Su Federico Fellini la letteratura è illimitata. Sarebbe inutile aggiungere un ulteriore tassello. I modi sono molteplici, e quasi tutti validi; in questo senso, forse, uno dei pochi che per ognuno di noi resta valido è raccontare la figura di Fellini dal punto di vista più intimo e personale che possiamo. La città delle donne - disponibile su RaiPlay - è stata la mia prima pellicola di Fellini.


Marcello Snaporaz (Marcello Mastroianni), durante un tragitto in treno, si invaghisce di una donna misteriosa, con la quale sceglie di scendere in una stazione dai tratti onirici.

La città delle donne è secondo molti il film peggio riuscito di Fellini e sotto alcuni aspetti lo è, ma la sua roboante immaterialità, inconclusività lo ammanta di un atmosfera quasi unica nella filmografia del regista; per non parlare del tema - il rapporto con il mondo femminile - che, a quarant'anni esatti dall'uscita nei cinema nel 1980, lo rende di un'attualità sconcertante.



Il viaggio di Snaporaz/Mastroianni/Fellini nel pianeta femminile, oltre a essere un sincero autoritratto, è un imperdibile esercizio sul linguaggio della memoria in chiave passionale più che ideologica. All'epoca criticassimo dai movimenti femministi e accusato di maschilismo, in realtà, La città delle donne è un profonda - e controversa - riflessione sul rapporto tra Fellini e il mondo femminile, da sempre una delle sue grande ispirazioni. Fellini, senza alcuna formula ironica (caso rarissimo nella sua filmografia), intravede e critica le possibili degenerazioni del femminismo, che invece di accorciare la divisione sociale tra uomo e donna, tende a fare il contrario, volendo esasperare la figura della donna.

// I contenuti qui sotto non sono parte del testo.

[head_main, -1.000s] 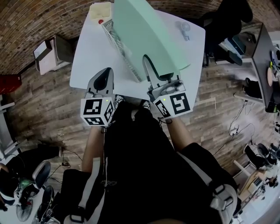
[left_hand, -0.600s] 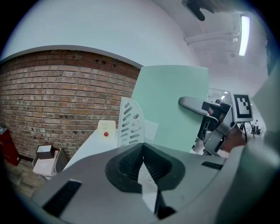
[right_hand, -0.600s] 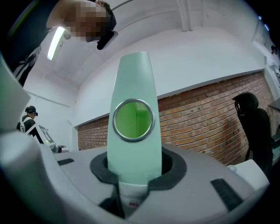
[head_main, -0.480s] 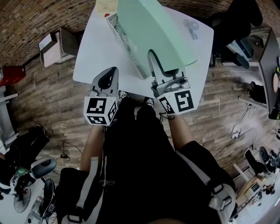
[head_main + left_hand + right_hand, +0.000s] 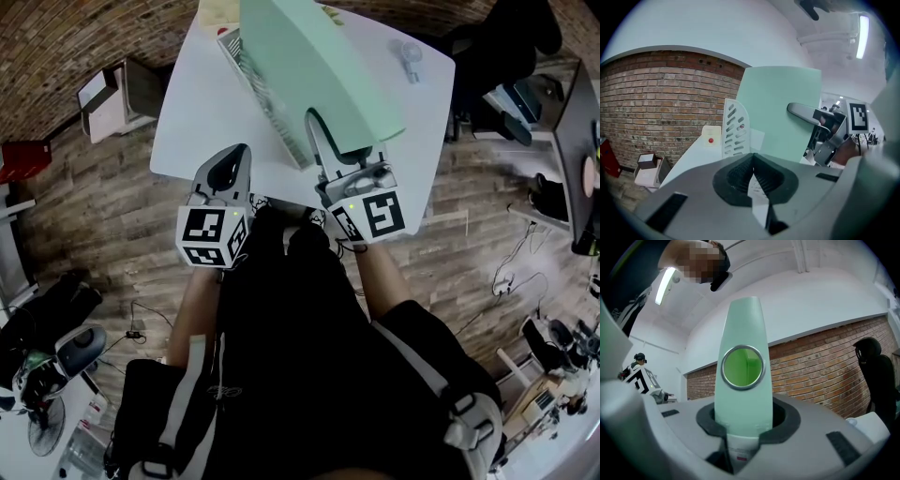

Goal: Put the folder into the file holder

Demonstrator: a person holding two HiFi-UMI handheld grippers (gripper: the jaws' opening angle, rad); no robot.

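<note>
Grips with the right tool [image 5: 740,425] the ring-holed spine of the tall mint-green folder [image 5: 309,66], upright over the white surface [image 5: 197,122]. Holds the left tool [image 5: 752,180] closed on nothing, just beside. Best to keep the spine vertical and lower straight along the white slotted plastic file holder [image 5: 262,103]. Shows no other contents there; cannot tell whether already seated.

Folder [image 5: 309,66] top cut by head view's edge, file holder [image 5: 267,108] partly hidden behind it, small item [image 5: 410,58] unidentifiable
</note>
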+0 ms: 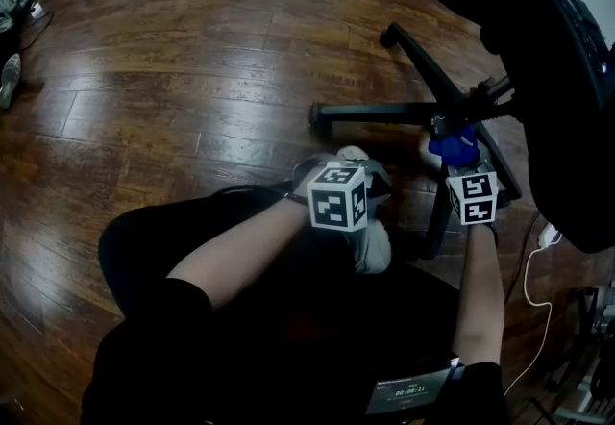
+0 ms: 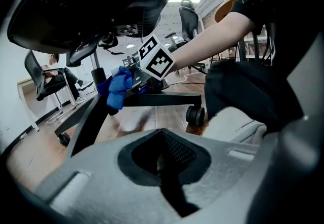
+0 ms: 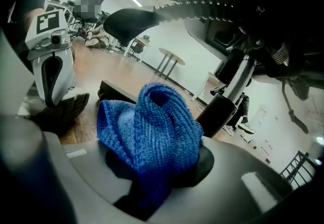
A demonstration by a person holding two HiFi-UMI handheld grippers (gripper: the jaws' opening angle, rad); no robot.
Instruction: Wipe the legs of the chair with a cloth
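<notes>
Cloth (image 3: pixel 152 126) sits pinched in the right gripper (image 3: pixel 157 172) at two o'clock; left gripper (image 2: pixel 164 167) is closed, empty. Next, rub the chair leg (image 1: pixel 384 112).

Head view looks steeply down from above onto the wood floor (image 1: pixel 173 58) and the chair base (image 1: pixel 384 112). Left gripper view sits low, near floor level, looking across at that same base and the right gripper (image 2: pixel 121 85). Right gripper view is super close on its blue cloth (image 3: pixel 152 126), with the left gripper (image 3: pixel 49 83) at its left edge.
</notes>
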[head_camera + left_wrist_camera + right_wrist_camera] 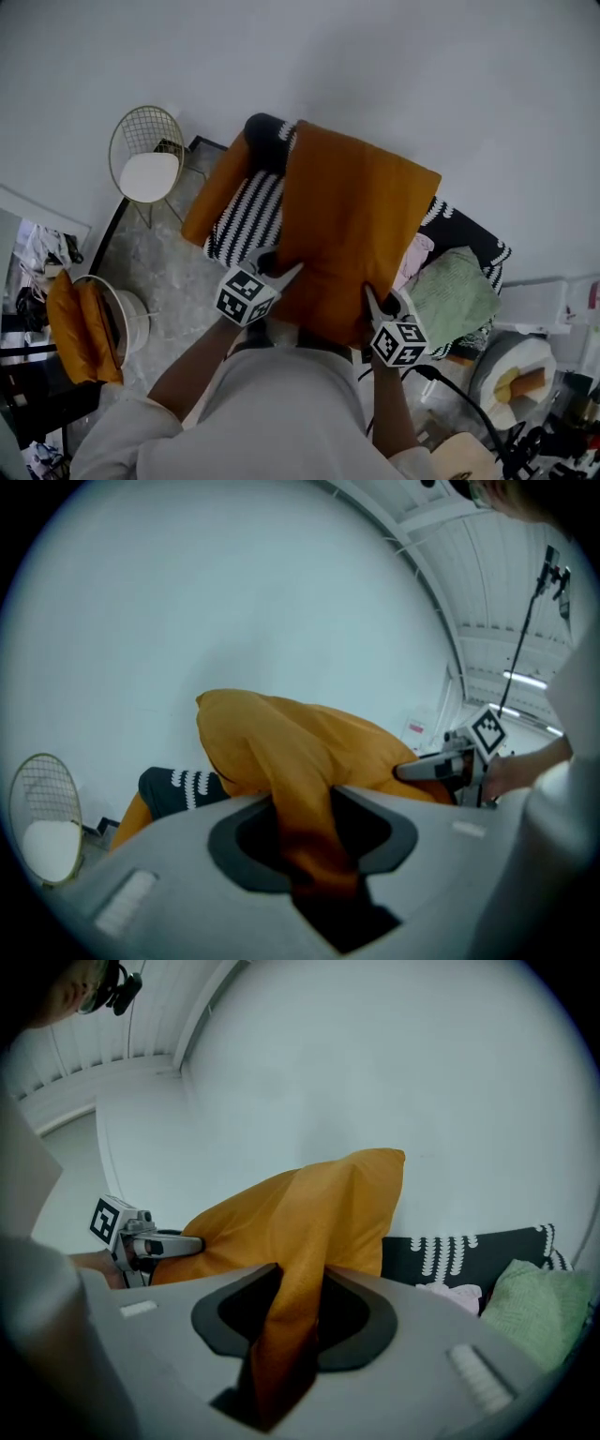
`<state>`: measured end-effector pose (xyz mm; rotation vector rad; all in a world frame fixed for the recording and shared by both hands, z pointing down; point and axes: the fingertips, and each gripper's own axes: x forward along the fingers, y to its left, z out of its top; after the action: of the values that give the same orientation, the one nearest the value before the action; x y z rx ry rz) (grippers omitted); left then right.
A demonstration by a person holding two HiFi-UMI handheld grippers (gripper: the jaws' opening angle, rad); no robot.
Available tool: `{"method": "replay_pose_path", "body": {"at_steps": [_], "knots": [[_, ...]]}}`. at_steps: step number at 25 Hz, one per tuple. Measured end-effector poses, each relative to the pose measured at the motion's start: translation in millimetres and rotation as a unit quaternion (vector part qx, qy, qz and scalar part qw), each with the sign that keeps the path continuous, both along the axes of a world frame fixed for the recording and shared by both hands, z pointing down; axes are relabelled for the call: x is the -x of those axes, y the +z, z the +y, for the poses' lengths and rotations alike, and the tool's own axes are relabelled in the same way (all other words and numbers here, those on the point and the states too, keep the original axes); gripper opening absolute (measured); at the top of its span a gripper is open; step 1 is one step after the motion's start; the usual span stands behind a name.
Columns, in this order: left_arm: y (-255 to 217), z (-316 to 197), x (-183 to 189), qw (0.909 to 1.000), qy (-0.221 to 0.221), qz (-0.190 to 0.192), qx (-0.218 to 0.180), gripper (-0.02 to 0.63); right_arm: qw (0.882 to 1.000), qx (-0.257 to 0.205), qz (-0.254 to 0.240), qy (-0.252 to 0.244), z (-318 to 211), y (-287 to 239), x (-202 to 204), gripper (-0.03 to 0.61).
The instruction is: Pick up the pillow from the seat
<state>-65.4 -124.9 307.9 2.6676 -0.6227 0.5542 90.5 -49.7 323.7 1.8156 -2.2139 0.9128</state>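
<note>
Both grippers are pinched onto the orange pillow [354,220]. My left gripper [284,272] has its jaws closed on a fold of fabric at the near left corner, and my right gripper [373,298] is clamped the same way on the near right corner. With two corners held, the pillow hangs spread between them instead of drooping to one side. It's up over the striped seat [246,217], and from the gripper views it looks clear of the cover beneath, with bare wall behind. A second orange cushion [214,187] lies at the seat's left and a green cloth [457,292] at its right, both untouched. I'd judge the pick as good as done.
</note>
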Motion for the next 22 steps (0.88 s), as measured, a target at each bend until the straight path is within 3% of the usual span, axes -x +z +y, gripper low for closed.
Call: {"method": "replay_pose_path", "body": {"at_steps": [12, 22], "knots": [[-48, 42, 79, 0.9969, 0.060, 0.024, -0.047, 0.135, 0.996, -0.051, 0.033, 0.062, 60, -46, 89, 0.123], [-80, 63, 83, 0.9891, 0.108, 0.040, -0.091, 0.133, 0.988, -0.083, 0.051, 0.123, 97, -74, 105, 0.121]]}}
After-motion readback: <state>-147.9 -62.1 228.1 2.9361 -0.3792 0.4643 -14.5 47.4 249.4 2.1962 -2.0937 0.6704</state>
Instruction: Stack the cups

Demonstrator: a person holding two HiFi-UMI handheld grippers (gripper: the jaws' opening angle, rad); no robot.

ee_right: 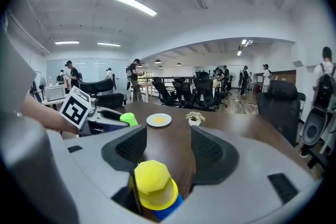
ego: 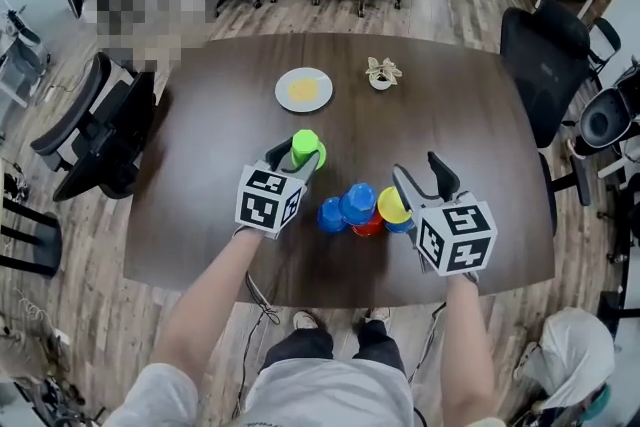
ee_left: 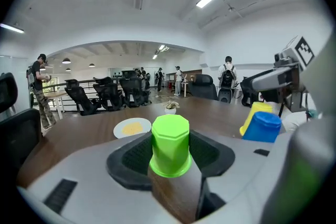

Se volessimo tracciare un improbabile collegamento con un romanzo recente, La città delle donne avrebbe alcuni tratti in comune con L'animale che mi porto dentro (Einaudi, 2018): la pellicola se è vero che da un lato indaga il rapporto uomo-donna, dall'altro scava nell'abisso della fenomenologia maschile. Quella di Fellini è una schiacciante presa d'atto, senza retorica: nel momento in cui l'uomo vede la condizione della donna non più relegata al perimetro tracciato da lui stesso, (Snaporaz/Fellini) si scopre debole, solo, colpevole e per questo si rifugia nel sogno, nell'autoerotismo, nel collezionismo, che lo rassicura. La città delle donne è anzitutto un atto di denuncia verso l'ossessione del possesso - in combinazione con l'insegnamento cattolico -, che ha irrimediabilmente deformato il rapporto tra uomo e donna, e continua a farlo ancora oggi, forse in modo ancora più subdolo.